History planning is completed by the teachers in each year team and supported by the subject leader. Class teachers then adapt the planning to suit the needs of the children in their classes and individuals within them. In terms of time, History teaching has about one and half hours of learning each week. However this is flexible depending on the aspect of the topic and how the learning is taking place.

 

Skills Development in History

 

We want children to really develop their historical skills in a fun and exciting manner. We aim to provide an opportunity for each child to become an historical detective through developing their critical thinking and ability to ask and answer questions about the past. In Year 3, children will begin to develop these skills by asking and answering basic questions using a range of evidence provided and being able to make simple deductions about the past.. As they rise through the school, they will develop and refine enquiries, using more complex evidence with a greater sense of analysis. They will be able to devise their own valid questions in order to complete their own enquiry.

 

As children become more confident in being an historical detective they will develop skills in chronology, making enquiry and interpreting evidence as well as building a greater knowledge. They will also develop their thinking skills and refine their ability to ask a key question, read and analyse sources of evidence presented to them. Recording is also a vital part of the children’s learning in how they present their findings to others in both spoken and written form.  

 

Assessing History learning

 

We use assessment in history regularly and effectively to inform our planning and teaching. Throughout each unit of work, children respond to key questions of learning that frame each theme. These are referred to during lessons and through marking making children aware of the next steps in their learning. The children are encouraged to set their own questions in order to personalise and extend their learning.  Children are also given the opportunity to develop their historical skills in chronology, enquiry and how to interpret and use evidence.
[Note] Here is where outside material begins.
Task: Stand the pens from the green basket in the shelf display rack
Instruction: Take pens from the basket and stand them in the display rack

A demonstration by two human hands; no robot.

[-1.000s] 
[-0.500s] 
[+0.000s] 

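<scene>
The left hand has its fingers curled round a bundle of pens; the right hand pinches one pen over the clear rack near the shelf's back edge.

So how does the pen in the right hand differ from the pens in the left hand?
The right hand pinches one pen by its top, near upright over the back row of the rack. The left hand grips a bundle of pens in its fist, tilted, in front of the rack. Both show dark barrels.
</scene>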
These are developed and revisited across all years, as children are given opportunities to develop and extend these.

 

Historical skills alongside their gaining of knowledge and understanding are assessed throughout the unit of learning. The teacher will also complete an assessment based on the national curriculum 2014 standards, identifying the children as either working below, within or above their year group expectations.

 

Enrichment of History learning

 

Each Year group look for as many opportunities as possible to engage the children in their learning, using a stunning start  to set the scene and a fabulous finish to bring all the learning together. During the topic children will have the chance to work with visiting groups who will provide the children with hands-on experiences that bring the topic alive through drama and the handling of artefacts that allow children to empathise with what it would be like to live in that time period. Each year will have a planned visit to provide extra learning opportunities.

 

History in Action

 

"I have really enjoyed learning history at TAB as it is always fun and we have lots of visitors coming in who bring it to life."

 

Year 3 –“I have enjoyed all the different pieces of work we did – hillforts, round houses, facts about how people lived in the Stone Age and making pots. Going to Cissbury Ring was cool. I enjoyed handling artefacts and using the tools.”

 

Year 4 – “We have done Lots of drama about Celts which made you feel like you were there with them.”

 

Year 5 – “It is nice to learn about other topics and what has been before us and how we have recreated it and how it has changed from things in the past and how they used materials.”

 

Year 6 – “I enjoyed going to Preston Manor as you experienced what life was like for the worker at the time. It is trying to show you the life for the poor as well as rich and their big houses.”